When complexity is hidden, it becomes unpredictable, expensive and resistant to innovation. 2026 will be the year platforms either start untangling this or fall behind.
3. Every platform will need a liquidity strategy
In 2026 and beyond, “inventory” isn’t just primary.
It’s everything that happens afterwards:
- returns
- cancellations
- no-shows
- resale listings
- fragmented demand signals
- last-minute buyers
- reactivation of unused inventory
- peak windows of secondary intent
Today, most platforms have no liquidity strategy because they weren’t built with one in mind.

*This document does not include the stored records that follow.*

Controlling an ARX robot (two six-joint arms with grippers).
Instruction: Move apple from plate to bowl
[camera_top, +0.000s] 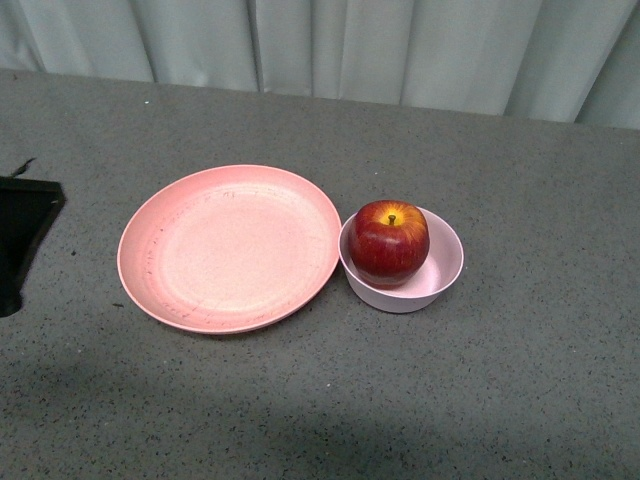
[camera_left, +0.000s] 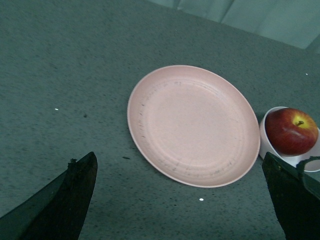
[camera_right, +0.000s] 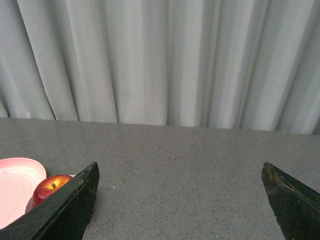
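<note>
The dark-red apple (camera_top: 388, 240) with a yellow patch at its stem sits inside the small pale-pink bowl (camera_top: 445, 277), right of the wide salmon-pink plate (camera_top: 230, 248), which holds nothing. The bowl touches the plate's right rim. My left gripper (camera_left: 180, 167) hangs open over bare table near the plate (camera_left: 192, 125), with the apple (camera_left: 291, 131) and bowl (camera_left: 265, 142) off to one side. A black piece of the left arm (camera_top: 22, 235) shows at the front view's left edge. My right gripper (camera_right: 180, 172) is open above bare table, well away from the apple (camera_right: 49, 187).
A grey speckled tabletop (camera_top: 520, 380) spreads all round the dishes. Pale pleated curtains (camera_top: 400, 50) hang along the table's far edge. In the right wrist view the curtains (camera_right: 160, 60) fill the upper half.
</note>
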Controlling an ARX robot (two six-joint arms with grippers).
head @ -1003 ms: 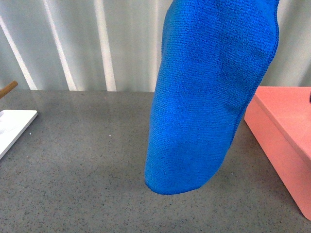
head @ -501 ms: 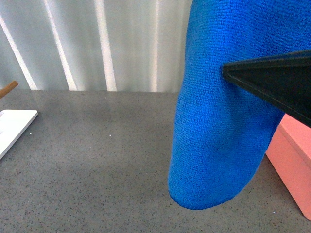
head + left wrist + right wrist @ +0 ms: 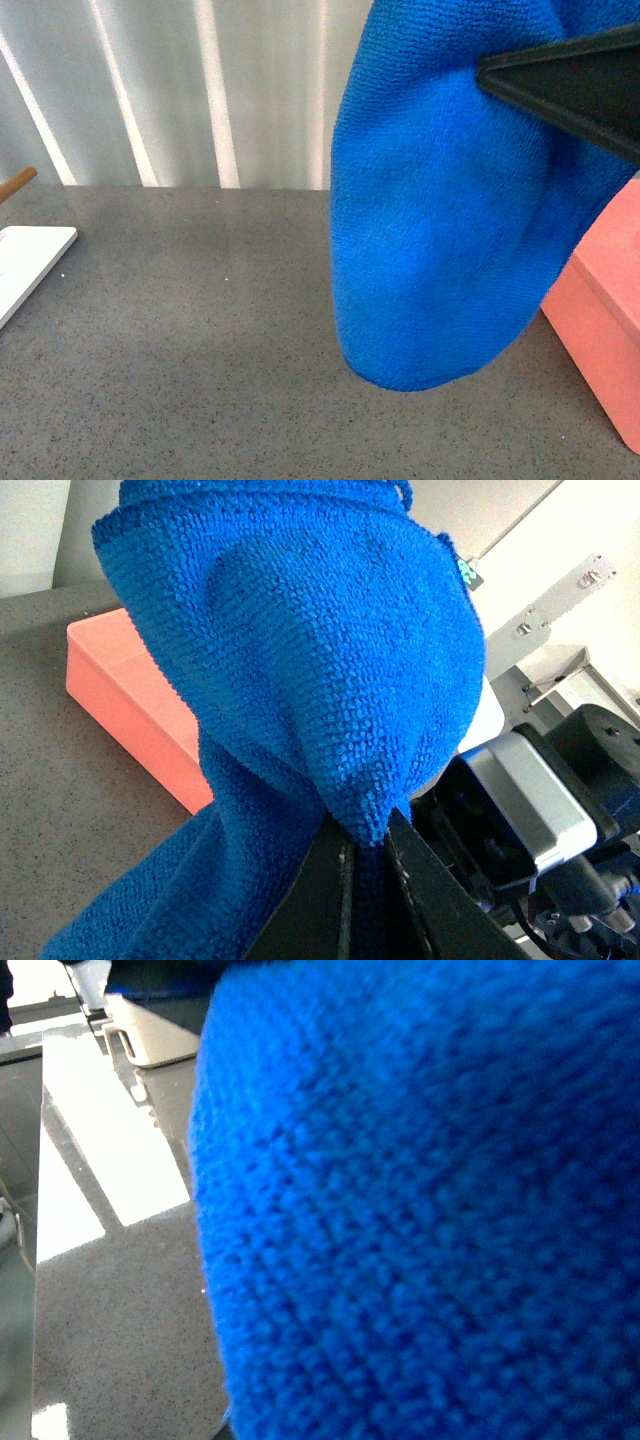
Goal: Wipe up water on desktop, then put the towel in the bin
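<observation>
Far left, I see a flat white board point(image 3: 28, 262), cut off by the frame edge. Just above it, a brown curved stick point(image 3: 15, 184) enters from the left. Background: pale ribbed wall point(image 3: 200, 90). My right wrist view shows a board's handle slot point(image 3: 118, 1040).

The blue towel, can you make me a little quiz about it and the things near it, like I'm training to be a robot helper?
1. True or false: the towel lies flat inside the bin.
2. In the left wrist view, what pinches the towel? A) the left tool B) a clothes peg C) a person's hand
3. Fill in the blank: the towel's lower end hangs over the dark grey ___.

Key
1. False: it hangs in the air outside the bin, left of it in the front view.
2. A
3. desktop
</observation>
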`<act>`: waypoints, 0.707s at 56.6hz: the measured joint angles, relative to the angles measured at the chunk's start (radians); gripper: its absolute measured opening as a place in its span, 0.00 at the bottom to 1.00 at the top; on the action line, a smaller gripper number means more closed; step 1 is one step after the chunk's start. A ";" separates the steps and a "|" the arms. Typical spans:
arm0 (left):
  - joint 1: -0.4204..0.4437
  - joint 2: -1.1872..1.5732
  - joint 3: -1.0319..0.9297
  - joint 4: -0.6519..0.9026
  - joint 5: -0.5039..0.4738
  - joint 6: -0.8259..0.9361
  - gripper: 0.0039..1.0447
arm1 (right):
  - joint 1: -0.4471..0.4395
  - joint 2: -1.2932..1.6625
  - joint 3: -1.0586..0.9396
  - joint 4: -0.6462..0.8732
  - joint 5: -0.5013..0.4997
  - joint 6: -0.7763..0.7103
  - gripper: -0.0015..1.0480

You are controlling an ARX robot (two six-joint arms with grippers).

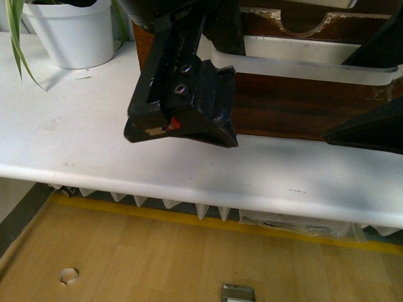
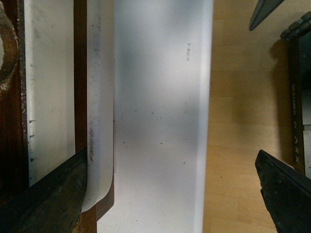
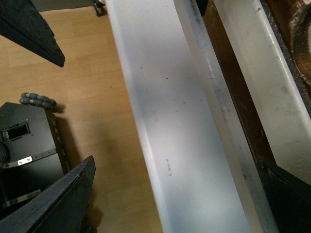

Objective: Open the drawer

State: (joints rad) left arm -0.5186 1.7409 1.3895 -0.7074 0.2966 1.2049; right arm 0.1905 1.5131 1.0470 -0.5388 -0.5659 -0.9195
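The drawer (image 1: 283,104) is dark brown wood at the back of the white table, with a long white bar handle (image 1: 302,68) across its front and a half-round notch in the rim above. My left gripper (image 1: 189,94) hangs open over the table in front of the drawer's left part. In the left wrist view (image 2: 165,204) one finger (image 2: 43,201) lies over the handle's end (image 2: 99,97), the other over the floor. My right gripper (image 1: 378,82) is open by the drawer's right part. In the right wrist view (image 3: 170,199) one finger (image 3: 286,194) is at the handle (image 3: 218,107). Neither holds anything.
A white plant pot (image 1: 72,31) stands at the table's back left. The table's front edge (image 1: 189,182) runs close below both grippers, with wooden floor (image 1: 157,258) beyond it. The robot's black base (image 3: 24,141) shows on the floor.
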 joint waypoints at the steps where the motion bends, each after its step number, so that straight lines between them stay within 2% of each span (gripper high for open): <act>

But liquidity is the backbone of:
- better conversion
- higher yield
- improved discovery
- smoother fan experience
- and predictable recurring revenue
Platforms that ignore this will lose fans, revenue and relevance to ecosystems that embrace it.

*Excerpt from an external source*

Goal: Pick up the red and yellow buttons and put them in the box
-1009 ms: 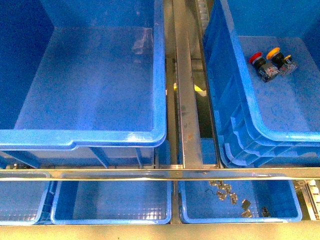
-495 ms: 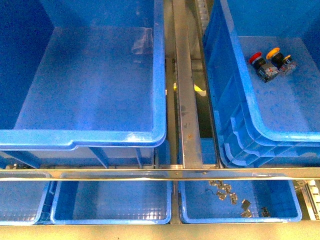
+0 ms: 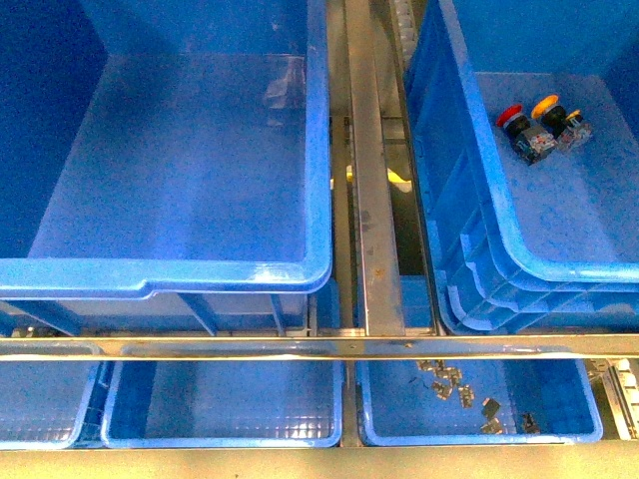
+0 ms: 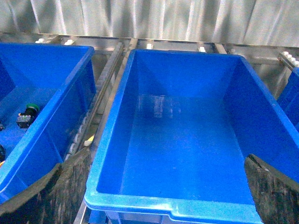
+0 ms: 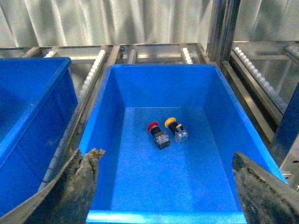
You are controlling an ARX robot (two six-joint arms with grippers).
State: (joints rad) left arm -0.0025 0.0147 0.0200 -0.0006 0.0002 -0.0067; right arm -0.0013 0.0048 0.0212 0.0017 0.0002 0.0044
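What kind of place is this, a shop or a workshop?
Probably a factory parts-sorting station: deep blue crates sit on metal roller racks, with push-button switches in one and small metal parts in a tray below.

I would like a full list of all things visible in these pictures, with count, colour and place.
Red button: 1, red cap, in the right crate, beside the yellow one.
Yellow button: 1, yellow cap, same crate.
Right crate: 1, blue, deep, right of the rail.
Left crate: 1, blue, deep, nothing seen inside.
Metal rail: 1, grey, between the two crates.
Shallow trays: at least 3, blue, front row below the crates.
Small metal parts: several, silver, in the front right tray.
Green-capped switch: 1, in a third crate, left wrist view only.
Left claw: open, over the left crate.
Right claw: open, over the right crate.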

As Martin Haigh, SVP Sales at menta tech, puts it:
“Demand isn’t linear anymore. Liquidity is what keeps the whole system breathing.”
4. Data ownership will become the new competitive moat
Right now, primary platforms lose enormous behavioural insight during the post-purchase journey:
- why fans list
- when they list
- how pricing shifts
- who buys late
- which events show volatility
- which venues create more resale activity
- which artists drive early commitment vs late switching
This data is gold. But most of it escapes to external ecosystems, never returning to the platform or event owner.
In 2026, successful platforms will be those that keep that data in-house and use it to:
- set smarter pricing policies
- improve recommendations
- predict churn
- design more efficient fee strategies
- support promoters with real intelligence
- build loyalty rooted in behaviour, not in points
Data is the new margin. The next cycle will belong to those who own it.
5. The industry will move from “features” to “infrastructure”
The last era of ticketing was about adding features: embedded wallets, crypto, seat selection upgrades, virtual queues, mobile transfer, insurance, memberships.
The new era is different.
It’s about the systems that allow features to exist without breaking:
- rules engines
- payout orchestration
- tax and compliance consistency
- visibility logic
- dynamic liquidity
- lifecycle identity
- internal marketplaces
- cross-event discovery
- promoter-level governance
To quote Iñaki once more:
“The future is not who builds the most buttons.
It’s who builds the foundation where buttons actually work.”
This is exactly why resale, done internally, natively, under the primary brandisn’t a “feature.” It’s an infrastructure requirement.
What this means for product leaders heading into 2026
If you lead product, engineering or strategy inside a ticketing company, the next 12 months will require clarity around three questions:
1. Which parts of the ticket lifecycle do we want to own?
Because if you don’t own them, someone else will.
2. What infrastructure are we missing?
Not features, foundation.
3. Where can we create continuous value, not one-time value?
This is the question that separates the next category leaders from everyone else.
Where menta tech fits in (without selling)
menta exists because we spent years inside ticketing systems across continents and saw a common truth:
Platforms didn’t need “a resale feature.”They needed infrastructure that could support the entire lifecycle reliably, at scale, under their brand.
So we built:
- a Rules Engine
- an Operations Engine
- a Profit Engine
- all white-label
- all API-first
- all designed for multi-touch architectures
But this newsletter isn’t about us. It’s about the future we’re all walking into.
Closing: 2026 will mark the beginning of the infrastructure decade
Ticketing is maturing. The next leaders will be the ones who make the invisible visible:
complexity, liquidity, behaviour, multi-touch journeys.
The era of the one-time ticket is ending. The era of the continuous value platform is beginning.
And those who build for the full lifecycle, not just the first conversion, will shape the next decade of this industry.